▶ Activity:
The copy you return must match the listing word for word and carry no pictures.
---*---
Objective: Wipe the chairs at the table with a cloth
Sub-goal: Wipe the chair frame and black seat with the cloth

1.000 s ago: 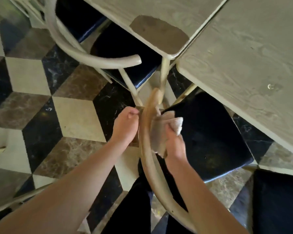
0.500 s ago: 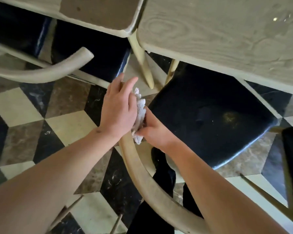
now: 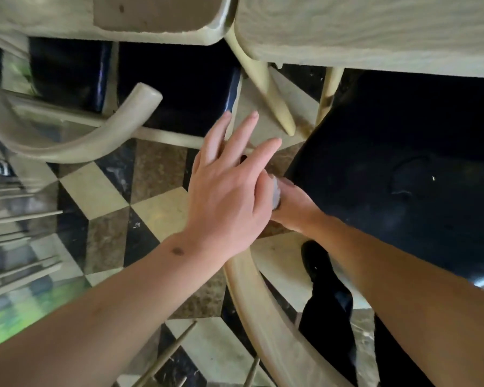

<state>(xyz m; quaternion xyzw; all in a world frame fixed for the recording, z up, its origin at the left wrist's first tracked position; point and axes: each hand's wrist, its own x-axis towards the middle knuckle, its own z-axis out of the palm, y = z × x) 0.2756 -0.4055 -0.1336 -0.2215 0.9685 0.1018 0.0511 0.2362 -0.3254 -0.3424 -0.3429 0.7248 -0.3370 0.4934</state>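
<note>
A pale wooden chair with a curved back rail [image 3: 266, 311] and a dark blue seat [image 3: 403, 185] stands below me at the table [image 3: 361, 29]. My left hand [image 3: 229, 191] hovers over the rail's front end, fingers spread and straight. Just beside it, my right hand [image 3: 294, 208] grips a small pale cloth [image 3: 276, 195], mostly hidden between the two hands, low against the chair by the seat's edge. My left hand hides the rail's end.
A second pale chair with a curved arm [image 3: 76, 146] and a dark seat [image 3: 179, 88] stands to the left. Table legs [image 3: 266, 88] come down between the chairs. My dark shoe [image 3: 316, 261] is on the checkered tile floor [image 3: 104, 208].
My left hand has opened from its grip near the rail and now spreads its fingers above it. The right hand with the cloth has dropped lower beside the seat, and my view has tilted down.
</note>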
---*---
▶ Exercise result:
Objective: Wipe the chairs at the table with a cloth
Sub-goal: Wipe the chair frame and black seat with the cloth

1.000 s ago: 
0.500 s ago: 
now: 

<state>(xyz m; quaternion xyzw; all in a world frame fixed for the recording, z up, its origin at the left wrist's first tracked position; point and axes: each hand's wrist, its own x-axis towards the middle knuckle, its own z-axis out of the palm, y = z × x) 0.2756 -0.4055 -0.1336 -0.2215 0.9685 0.1018 0.0511 0.2362 -0.3254 -0.3424 -0.3429 0.7248 -0.3370 0.4934</state>
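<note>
A pale wooden chair with a curved back rail [image 3: 266, 311] and a dark blue seat [image 3: 403, 185] stands below me at the table [image 3: 361, 29]. My left hand [image 3: 229, 191] hovers over the rail's front end, fingers spread and straight. Just beside it, my right hand [image 3: 294, 208] grips a small pale cloth [image 3: 276, 195], mostly hidden between the two hands, low against the chair by the seat's edge. My left hand hides the rail's end.
A second pale chair with a curved arm [image 3: 76, 146] and a dark seat [image 3: 179, 88] stands to the left. Table legs [image 3: 266, 88] come down between the chairs. My dark shoe [image 3: 316, 261] is on the checkered tile floor [image 3: 104, 208].
My left hand has opened from its grip near the rail and now spreads its fingers above it. The right hand with the cloth has dropped lower beside the seat, and my view has tilted down.
</note>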

What has been written here completes the answer.